# Neptune + Dalex

## Introduction

[Dalex](https://dalex.drwhy.ai/) is an open-source tool to explore and explain model behaviour to understand how complex models are working.  
This guide will show you how to:

* Upload pickeled dalex explainer object to Neptune
* Upload dalex's interactive reports to Neptune.

This guide is adapted from the dalex documentation [here](https://dalex.drwhy.ai/python-dalex-titanic.html).

## Before you start

This notebook example lets you try out Neptune as an anonymous user, with zero setup.

If you want to see the example logged to your own workspace instead:

  1. Create a Neptune account. [Register &rarr;](https://neptune.ai/register)
  1. Create a Neptune project that you will use for tracking metadata. For instructions, see [Creating a project](https://docs.neptune.ai/setup/creating_project) in the Neptune docs.

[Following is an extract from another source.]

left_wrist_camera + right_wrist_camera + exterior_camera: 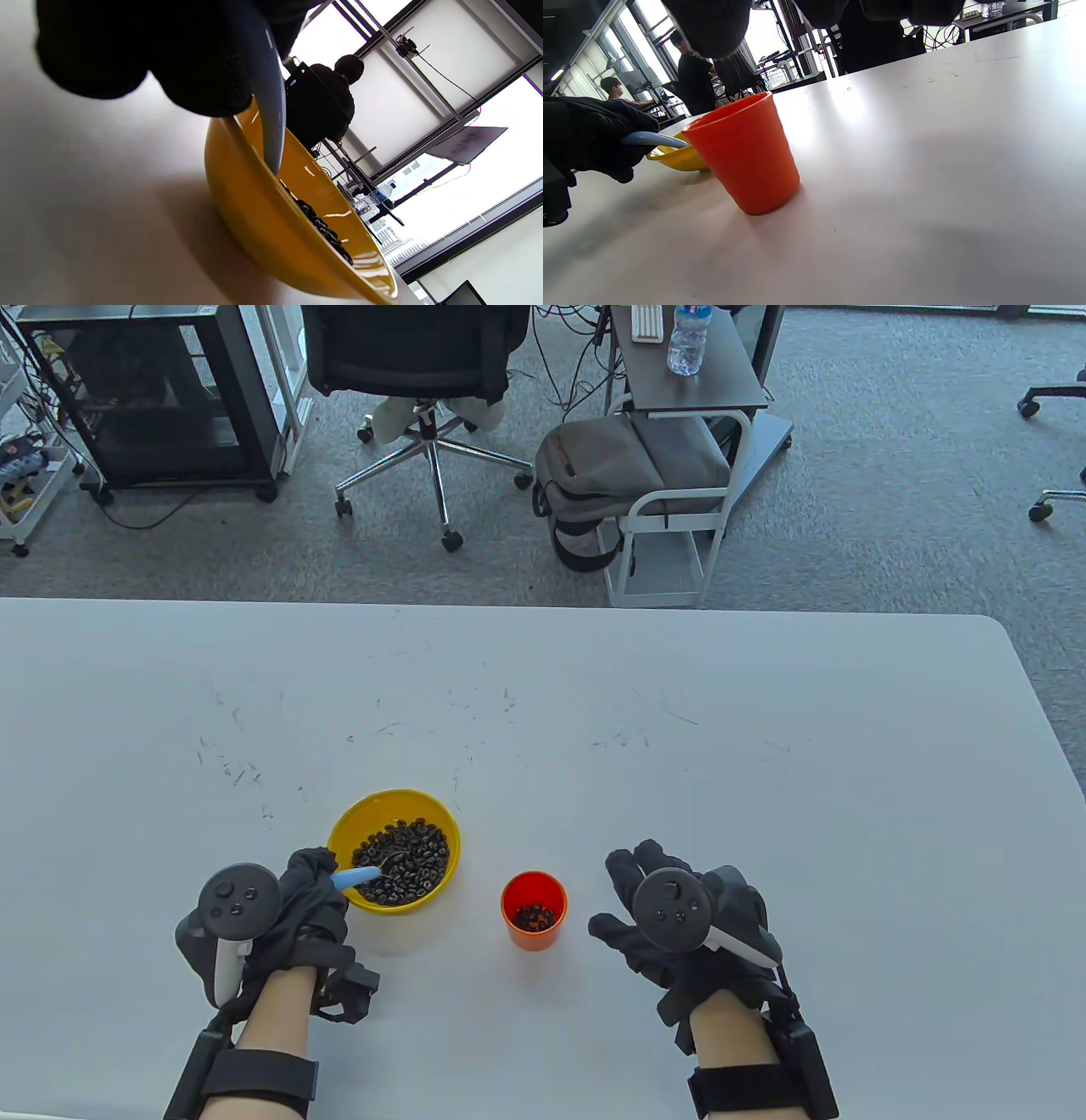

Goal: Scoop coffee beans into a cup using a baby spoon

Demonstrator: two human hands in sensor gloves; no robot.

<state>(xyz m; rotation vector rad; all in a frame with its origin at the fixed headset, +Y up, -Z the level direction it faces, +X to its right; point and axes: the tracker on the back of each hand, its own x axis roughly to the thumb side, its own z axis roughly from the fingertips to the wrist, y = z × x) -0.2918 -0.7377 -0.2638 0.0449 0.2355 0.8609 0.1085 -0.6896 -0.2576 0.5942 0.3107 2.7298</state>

## Install Neptune and dependencies

In [1]:
%pip install -U dalex neptune pandas
%pip install -U --user scikit-learn

Collecting dalex
  Downloading dalex-1.6.0.tar.gz (1.0 MB)
     ---------------------------------------- 1.0/1.0 MB 6.4 MB/s eta 0:00:00
  Preparing metadata (setup.py): started
  Preparing metadata (setup.py): finished with status 'done'
Collecting neptune
  Using cached neptune-1.2.0-py3-none-any.whl (448 kB)
Building wheels for collected packages: dalex
  Building wheel for dalex (setup.py): started
  Building wheel for dalex (setup.py): finished with status 'done'
  Created wheel for dalex: filename=dalex-1.6.0-py3-none-any.whl size=1046062 sha256=f479644e8e5c79090d32bad8f340f00942f4bb3ecdcb74b8437106a931d53483
  Stored in directory: c:\users\siddh\appdata\local\pip\cache\wheels\dd\07\2f\f5456a1d25db6d8e3568bef25dfa7c6b180921487177da33be
Successfully built dalex
Installing collected packages: dalex, neptune
Successfully installed dalex-1.6.0 neptune-1.2.0
Note: you may need to restart the kernel to use updated packages.
Note: you may need to restart the kernel to use updated packag

## Import libraries

In [55]:
import dalex as dx

import pandas as pd

from sklearn.neural_network import MLPClassifier
from sklearn.preprocessing import StandardScaler, OneHotEncoder
from sklearn.impute import SimpleImputer
from sklearn.pipeline import Pipeline
from sklearn.compose import ColumnTransformer

import warnings
warnings.filterwarnings('ignore')

## Load data

In [56]:
data = dx.datasets.load_titanic()

X = data.drop(columns='survived')
y = data.survived

data.head(10)

Unnamed: 0,gender,age,class,embarked,fare,sibsp,parch,survived
0,male,42.0,3rd,Southampton,7.11,0,0,0
1,male,13.0,3rd,Southampton,20.05,0,2,0
2,male,16.0,3rd,Southampton,20.05,1,1,0
3,female,39.0,3rd,Southampton,20.05,1,1,1
4,female,16.0,3rd,Southampton,7.13,0,0,1
5,male,25.0,3rd,Southampton,7.13,0,0,1
6,male,30.0,2nd,Cherbourg,24.0,1,0,0
7,female,28.0,2nd,Cherbourg,24.0,1,0,1
8,male,27.0,3rd,Cherbourg,18.1509,0,0,1
9,male,20.0,3rd,Southampton,7.1806,0,0,1


## Create a pipeline model

In [57]:
numerical_features = ['age', 'fare', 'sibsp', 'parch']
numerical_transformer = Pipeline(
    steps=[
        ('imputer', SimpleImputer(strategy='median')),
        ('scaler', StandardScaler())
    ]
)

categorical_features = ['gender', 'class', 'embarked']
categorical_transformer = Pipeline(
    steps=[
        ('imputer', SimpleImputer(strategy='constant', fill_value='missing')),
        ('onehot', OneHotEncoder(handle_unknown='ignore'))
    ]
)

preprocessor = ColumnTransformer(
    transformers=[
        ('num', numerical_transformer, numerical_features),
        ('cat', categorical_transformer, categorical_features)
    ]
)

classifier = MLPClassifier(hidden_layer_sizes=(150,100,50), max_iter=500, random_state=0)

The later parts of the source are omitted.